Motorcycle bomb at Bangkok shrine kills at least 12
At least 19 people were killed and more than 120 injured when a bomb exploded Monday, August 17, outside a religious shrine in the Thai capital, in its deadliest single assault in recent years.
The blast, which detonated near the Erawan Shrine, a Hindu place of worship and popular tourist attraction, destroyed several motorcycles.
An Associated Press reporter at the scene said he saw one body and body parts, and two people taken into ambulances.
The shrine sits at the foot of the five-star Grand Hyatt Erawan hotel and is surrounded by a string of large hotels and malls that draw tens of thousands of visitors each day. For extra luck, worshipers pay respect and money to the shrine’s Thai dancers.
Foreigners are among the casualties, said Maj Gen. Weerachon Sukhontapatipak, a Thai government spokesman.
It’s too early to say who orchestrated the attack, Somyot said. Photo credit: J Aaron Farr.
No one has claimed responsibility for the bombing at a popular Hindu shrine that killed more than a dozen people and injured more than 100.
The Nation TV channel quoted Prime Minister Prayuth Chan-ocha as saying the government would set up a “war room” to co-ordinate its response.
Marko Cunningham, a New Zealand paramedic working with a Bangkok ambulance service, said the blast had left a two-metre-wide crater.
Thai Rath TV reported that one of the injured was a foreign national.

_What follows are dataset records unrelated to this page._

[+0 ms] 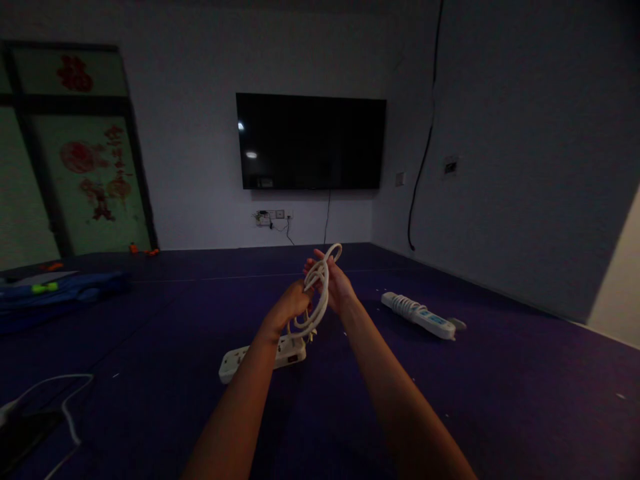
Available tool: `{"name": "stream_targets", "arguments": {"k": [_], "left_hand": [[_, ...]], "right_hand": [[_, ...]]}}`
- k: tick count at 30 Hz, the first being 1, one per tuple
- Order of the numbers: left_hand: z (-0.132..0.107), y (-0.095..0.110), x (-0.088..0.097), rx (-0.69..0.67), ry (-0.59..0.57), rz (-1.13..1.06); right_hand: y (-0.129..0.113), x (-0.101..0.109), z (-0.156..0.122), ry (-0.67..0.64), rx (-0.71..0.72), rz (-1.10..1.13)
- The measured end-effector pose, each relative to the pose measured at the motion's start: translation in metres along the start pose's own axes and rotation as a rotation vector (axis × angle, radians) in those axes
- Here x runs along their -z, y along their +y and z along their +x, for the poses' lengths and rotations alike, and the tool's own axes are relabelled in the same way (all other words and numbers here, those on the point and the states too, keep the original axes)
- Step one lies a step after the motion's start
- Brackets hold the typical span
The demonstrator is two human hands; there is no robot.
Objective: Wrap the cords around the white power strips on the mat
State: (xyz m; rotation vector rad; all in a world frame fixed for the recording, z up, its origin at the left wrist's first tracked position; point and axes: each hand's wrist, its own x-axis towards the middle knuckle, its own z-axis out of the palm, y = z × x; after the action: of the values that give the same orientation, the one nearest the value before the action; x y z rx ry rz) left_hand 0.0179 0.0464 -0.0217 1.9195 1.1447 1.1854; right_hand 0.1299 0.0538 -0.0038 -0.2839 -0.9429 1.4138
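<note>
A white cord [324, 300] is gathered in loose loops between my two hands and runs down to a white power strip [232, 361] on the dark floor. My left hand [294, 301] is closed around the left side of the loops, above the strip. On the far side of the coil, my right hand [338, 285] holds the loops near their top, its fingertips showing behind the cord. My left forearm covers part of the strip. Below the loops the cord's end is hard to make out.
Another white power strip [434, 321], its cord wound around it, lies to the right. Blue cloth [90, 285] sits at the left, with a white cable [67, 400] and a dark flat object [25, 433] nearer. A television [313, 141] hangs on the far wall.
</note>
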Motion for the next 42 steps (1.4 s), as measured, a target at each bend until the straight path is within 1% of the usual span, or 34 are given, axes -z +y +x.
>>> {"name": "stream_targets", "arguments": {"k": [2,4,6,9,11,14,17,20,23,25,27,31,33,36,39,42], "left_hand": [[-0.004,0.008,0.002,0.049,0.065,0.135],[-0.007,0.015,0.006,0.1,0.157,0.273],[-0.009,0.022,0.009,0.154,0.256,0.377],[-0.011,0.029,0.014,0.217,0.364,0.463],[-0.014,0.033,0.016,0.23,0.416,0.511],[-0.017,0.035,0.02,0.204,0.453,0.573],[-0.017,0.033,0.024,0.178,0.441,0.573],[-0.015,0.029,0.027,0.174,0.442,0.531],[-0.013,0.025,0.028,0.185,0.483,0.453],[-0.012,0.022,0.029,0.194,0.517,0.394],[-0.01,0.02,0.032,0.19,0.524,0.343],[-0.006,0.013,0.042,0.126,0.442,0.257],[-0.005,0.01,0.047,0.073,0.386,0.205],[-0.005,0.009,0.052,0.015,0.316,0.126],[-0.007,0.012,0.054,-0.018,0.258,-0.038],[-0.008,0.018,0.053,-0.029,0.251,-0.208]], "right_hand": [[-0.01,0.002,0.001,0.056,-0.007,-0.137],[-0.023,0.003,0.0,0.094,-0.034,-0.279],[-0.035,0.003,-0.004,0.062,-0.103,-0.374],[-0.047,-0.004,-0.013,-0.048,-0.215,-0.46],[-0.048,-0.012,-0.018,-0.077,-0.218,-0.52],[-0.042,-0.026,-0.024,-0.076,-0.166,-0.557],[-0.037,-0.039,-0.026,-0.082,-0.165,-0.496],[-0.039,-0.046,-0.028,-0.102,-0.227,-0.401],[-0.045,-0.049,-0.032,-0.157,-0.276,-0.351],[-0.045,-0.048,-0.034,-0.177,-0.259,-0.366],[-0.043,-0.047,-0.035,-0.155,-0.223,-0.401],[-0.039,-0.043,-0.03,-0.031,-0.159,-0.49],[-0.04,-0.039,-0.028,0.003,-0.142,-0.523],[-0.045,-0.029,-0.025,-0.035,-0.143,-0.547],[-0.049,-0.02,-0.024,-0.102,-0.138,-0.577],[-0.048,-0.015,-0.021,-0.107,-0.112,-0.623]]}}
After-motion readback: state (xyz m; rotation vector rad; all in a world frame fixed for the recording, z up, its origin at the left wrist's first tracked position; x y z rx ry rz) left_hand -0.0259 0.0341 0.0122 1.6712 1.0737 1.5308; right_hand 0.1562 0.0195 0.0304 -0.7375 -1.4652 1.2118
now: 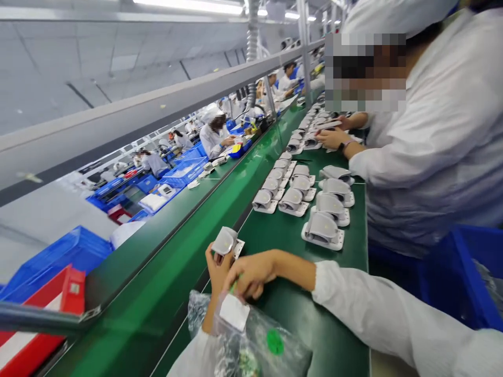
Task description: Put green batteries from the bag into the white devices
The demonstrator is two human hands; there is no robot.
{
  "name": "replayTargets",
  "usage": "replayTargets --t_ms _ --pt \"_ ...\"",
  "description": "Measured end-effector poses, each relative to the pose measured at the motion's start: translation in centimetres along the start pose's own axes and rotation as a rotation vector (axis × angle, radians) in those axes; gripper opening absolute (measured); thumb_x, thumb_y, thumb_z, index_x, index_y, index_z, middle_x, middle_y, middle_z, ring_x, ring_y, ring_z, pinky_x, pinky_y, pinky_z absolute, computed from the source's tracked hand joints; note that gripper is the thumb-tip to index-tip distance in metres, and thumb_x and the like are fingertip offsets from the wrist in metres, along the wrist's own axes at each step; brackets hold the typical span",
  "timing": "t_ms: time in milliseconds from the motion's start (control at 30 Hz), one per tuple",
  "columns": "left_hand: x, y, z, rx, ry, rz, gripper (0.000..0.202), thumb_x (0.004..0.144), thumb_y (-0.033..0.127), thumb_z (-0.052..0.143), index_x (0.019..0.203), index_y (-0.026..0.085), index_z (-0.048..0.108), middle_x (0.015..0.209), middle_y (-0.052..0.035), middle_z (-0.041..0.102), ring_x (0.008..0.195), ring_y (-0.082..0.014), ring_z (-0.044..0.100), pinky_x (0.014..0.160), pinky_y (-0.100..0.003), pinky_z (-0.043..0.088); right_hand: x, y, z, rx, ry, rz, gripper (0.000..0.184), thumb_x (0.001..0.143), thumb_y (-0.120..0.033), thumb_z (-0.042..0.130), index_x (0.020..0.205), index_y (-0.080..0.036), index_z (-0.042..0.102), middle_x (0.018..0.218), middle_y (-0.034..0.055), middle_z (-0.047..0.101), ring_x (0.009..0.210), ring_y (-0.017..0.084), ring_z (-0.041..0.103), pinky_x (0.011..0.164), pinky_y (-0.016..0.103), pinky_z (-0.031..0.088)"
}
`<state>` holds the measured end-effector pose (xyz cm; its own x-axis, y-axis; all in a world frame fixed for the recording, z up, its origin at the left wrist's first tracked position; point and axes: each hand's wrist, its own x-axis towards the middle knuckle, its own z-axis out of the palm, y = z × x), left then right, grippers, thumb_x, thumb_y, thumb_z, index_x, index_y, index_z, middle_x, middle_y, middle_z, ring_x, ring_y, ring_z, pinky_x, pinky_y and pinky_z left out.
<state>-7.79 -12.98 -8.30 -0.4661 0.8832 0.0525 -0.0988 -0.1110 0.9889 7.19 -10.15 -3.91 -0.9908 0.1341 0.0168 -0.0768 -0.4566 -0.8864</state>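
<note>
My left hand [218, 269] is closed around a grey-white curved plastic housing [223, 241] with a flat perforated base, holding it up over the inner edge of the bench. Crossing close beside that wrist, my right hand [253, 272] has its fingers curled down at the top of a clear plastic bag [286, 335]. A bit of green shows at its fingertips, too small to name. The bag carries a white label [234, 311] and a green round sticker [275, 342]; small greenish parts show inside it.
Rows of similar housings [322, 228] stand on the green bench [271, 241] ahead. A co-worker in white [428, 141] works at the right with a housing. Along the left runs a green conveyor belt [188, 220]. Blue bins [459, 277] stand at right, a red bin [73, 293] at left.
</note>
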Motion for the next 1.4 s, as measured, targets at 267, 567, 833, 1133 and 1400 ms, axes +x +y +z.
replayTargets --t_ms 267,567,833,1133,1400 --pt "-0.2 0.0 -0.1 -0.317 0.179 -0.104 0.076 0.058 0.008 0.085 0.12 0.031 0.048 0.109 -0.0009 0.067 0.089 -0.0129 0.066 0.075 -0.02 0.051 -0.9 0.5 -4.0 0.195 0.612 -0.42 0.034 0.077 -0.023 0.063 0.108 -0.012 0.07 0.07 -0.0066 0.046 0.043 0.002 0.022 0.041 0.019 0.013" --pt "-0.5 0.1 -0.2 -0.442 0.131 -0.173 0.086 0.054 -0.007 0.07 0.125 0.035 0.047 0.132 -0.0027 0.06 0.109 -0.0257 0.069 0.093 -0.051 0.065 -0.2 2.1 -3.9 -0.387 0.875 -0.436 0.041 0.087 -0.052 0.069 0.109 -0.019 0.06 0.082 -0.0005 0.07 0.046 0.007 0.039 0.046 0.025 0.033" --pt "-0.8 0.6 -0.6 -0.503 -0.011 -0.246 0.089 0.049 -0.008 0.056 0.128 0.033 0.051 0.132 -0.003 0.063 0.114 -0.0282 0.069 0.107 -0.063 0.058 -0.1 2.8 -3.8 -0.911 1.01 -0.486 0.023 0.092 -0.035 0.062 0.098 -0.019 0.078 0.095 0.0074 0.075 0.083 0.02 0.067 0.08 0.034 0.051" --pt "-0.6 0.5 -0.6 -0.493 -0.029 -0.276 0.088 0.046 -0.007 0.053 0.126 0.031 0.053 0.141 -0.0048 0.059 0.127 -0.033 0.066 0.111 -0.064 0.053 0.6 3.9 -4.1 -0.82 1.086 -0.412 0.019 0.09 -0.034 0.06 0.096 -0.019 0.07 0.091 0.0056 0.075 0.077 0.019 0.066 0.073 0.032 0.05" --pt "-0.5 0.5 -0.3 -0.429 -0.014 -0.28 0.098 0.047 -0.007 0.056 0.134 0.037 0.049 0.149 -0.0047 0.054 0.118 -0.0282 0.069 0.107 -0.059 0.057 0.7 3.5 -4.1 -0.731 1.078 -0.367 0.013 0.084 -0.029 0.068 0.087 -0.017 0.072 0.085 0.0047 0.074 0.075 0.018 0.065 0.07 0.03 0.045"
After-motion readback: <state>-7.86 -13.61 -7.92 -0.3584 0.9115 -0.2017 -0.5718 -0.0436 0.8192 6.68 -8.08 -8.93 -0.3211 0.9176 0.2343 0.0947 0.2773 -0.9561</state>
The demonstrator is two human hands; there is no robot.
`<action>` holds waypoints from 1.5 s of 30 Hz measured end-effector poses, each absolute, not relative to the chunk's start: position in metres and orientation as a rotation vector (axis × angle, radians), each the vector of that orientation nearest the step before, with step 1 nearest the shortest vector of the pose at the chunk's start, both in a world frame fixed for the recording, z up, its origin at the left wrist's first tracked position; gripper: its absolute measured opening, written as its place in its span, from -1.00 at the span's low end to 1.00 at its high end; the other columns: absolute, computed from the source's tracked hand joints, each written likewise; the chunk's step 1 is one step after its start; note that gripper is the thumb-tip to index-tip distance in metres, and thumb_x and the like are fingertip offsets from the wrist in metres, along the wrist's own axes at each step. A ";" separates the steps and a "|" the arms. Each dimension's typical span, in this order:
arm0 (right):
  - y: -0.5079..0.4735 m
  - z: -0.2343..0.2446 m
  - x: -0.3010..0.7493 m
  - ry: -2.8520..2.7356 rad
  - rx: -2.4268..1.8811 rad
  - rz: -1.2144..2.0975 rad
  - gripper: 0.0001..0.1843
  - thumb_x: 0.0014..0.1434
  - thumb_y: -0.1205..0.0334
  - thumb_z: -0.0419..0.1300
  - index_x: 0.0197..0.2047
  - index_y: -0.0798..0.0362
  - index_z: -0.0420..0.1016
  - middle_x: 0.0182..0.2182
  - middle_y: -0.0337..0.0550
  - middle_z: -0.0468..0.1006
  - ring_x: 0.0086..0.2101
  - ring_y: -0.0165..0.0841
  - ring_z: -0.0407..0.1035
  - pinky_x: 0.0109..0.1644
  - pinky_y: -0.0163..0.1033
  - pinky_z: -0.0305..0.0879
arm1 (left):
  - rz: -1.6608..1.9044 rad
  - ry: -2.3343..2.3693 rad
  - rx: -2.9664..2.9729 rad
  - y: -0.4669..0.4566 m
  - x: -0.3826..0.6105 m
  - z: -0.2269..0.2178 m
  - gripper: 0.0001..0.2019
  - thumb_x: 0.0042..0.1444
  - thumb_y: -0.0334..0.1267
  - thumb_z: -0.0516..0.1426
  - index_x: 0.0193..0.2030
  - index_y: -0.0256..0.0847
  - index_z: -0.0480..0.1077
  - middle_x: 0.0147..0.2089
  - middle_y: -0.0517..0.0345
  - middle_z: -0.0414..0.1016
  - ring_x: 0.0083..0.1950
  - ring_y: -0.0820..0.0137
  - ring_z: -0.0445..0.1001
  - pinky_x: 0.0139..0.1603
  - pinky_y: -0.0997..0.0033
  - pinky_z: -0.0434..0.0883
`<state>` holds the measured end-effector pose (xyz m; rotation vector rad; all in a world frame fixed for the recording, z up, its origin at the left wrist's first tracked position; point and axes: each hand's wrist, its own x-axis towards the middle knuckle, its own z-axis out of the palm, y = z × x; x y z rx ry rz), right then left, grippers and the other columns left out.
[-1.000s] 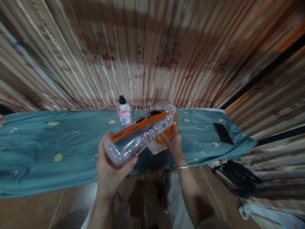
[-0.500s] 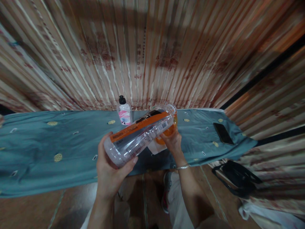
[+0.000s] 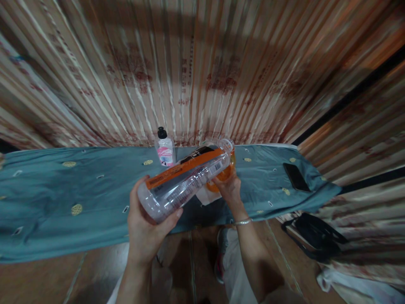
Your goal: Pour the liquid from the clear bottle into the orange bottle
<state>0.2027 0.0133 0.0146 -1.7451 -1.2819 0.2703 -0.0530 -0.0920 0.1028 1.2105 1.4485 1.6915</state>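
My left hand (image 3: 144,230) grips the base of a clear plastic bottle (image 3: 186,179) with an orange and black label. The bottle is tipped over, its open mouth lying over an orange cup (image 3: 225,172). My right hand (image 3: 230,190) is wrapped around that cup from the near side, holding it above a white paper or napkin (image 3: 205,196) on the blue cloth. The bottle looks nearly drained, with only a little clear sheen inside. A thin bracelet (image 3: 242,221) sits on my right wrist.
The bench is covered by a blue cloth (image 3: 63,198) with small gold motifs. A small pink-labelled bottle with a black cap (image 3: 165,148) stands at the back. A dark phone (image 3: 296,177) lies at the right. Striped curtains hang behind; a black bag (image 3: 316,236) lies on the floor right.
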 end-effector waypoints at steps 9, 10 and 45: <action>0.013 0.013 0.203 -1.289 -1.737 0.269 -0.15 0.05 -0.15 0.64 0.29 0.07 0.56 0.09 0.27 0.88 0.06 0.16 0.83 0.15 0.12 0.79 | 1.740 1.453 1.235 -0.092 -0.054 0.101 -0.01 -0.20 0.10 0.68 0.38 -0.14 0.53 0.26 -0.13 0.74 0.24 -0.05 0.79 0.27 0.00 0.76; 0.013 0.013 0.203 -1.292 -1.735 0.273 -0.15 0.05 -0.13 0.64 0.29 0.07 0.57 0.09 0.26 0.89 0.05 0.15 0.83 0.14 0.11 0.79 | 1.745 1.452 1.216 -0.093 -0.052 0.103 -0.01 -0.22 0.08 0.68 0.36 -0.14 0.53 0.24 -0.13 0.74 0.22 -0.05 0.80 0.25 0.01 0.77; 0.009 0.015 0.211 -1.386 -1.643 0.232 -0.12 0.10 -0.33 0.62 0.27 0.09 0.61 0.04 0.26 0.89 0.00 0.19 0.83 0.08 0.16 0.79 | 1.738 1.428 1.156 -0.093 -0.049 0.110 -0.03 -0.33 -0.07 0.67 0.30 -0.16 0.52 0.17 -0.08 0.77 0.18 0.00 0.81 0.22 0.09 0.75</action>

Authorities initially cleared the area to search for additional explosives but none were found, Reuters said. Bomb squad members in blast suits responded, and an officer announced over a loudspeaker, “The situation is still not safe”.
Foreigners expressed alarm tinged with a sense of deja vu after a bomb tore through central Bangkok on Monday night in a devastating return of violence to the “Land of Smiles”.
“I think this is likely to affect [tourism] more”, said Pierce Haney, manager of the Southeast Asia division of Easy Tours, a Texas travel agency that helps plan visits to Thailand, adding that “the past bombings have been sort of failures, but this one, they built a pretty decent bomb”.
The bomb could be linked to the Malay Muslim separatist insurgency in the far south of the country, which has seen over 6,500 people lose their lives since 2004.
“I thought things had been getting stable over there”, said Haney, whose company has been sending Americans to Thailand since 2006.
Bangkok has been relatively peaceful since a military coup ousted a civilian government in May last year after several months of sometimes violent political protests against the previous government.
“They are just garbage bags”, he said.
In April, a auto bomb exploded at a shopping mall on the resort island of Samui, injuring seven people. The shrine is so revered that Thanakorn Pakdeepol, a mentally ill man, was beaten to death in 2006 by two bystanders after they witnessed him vandalizing the statue.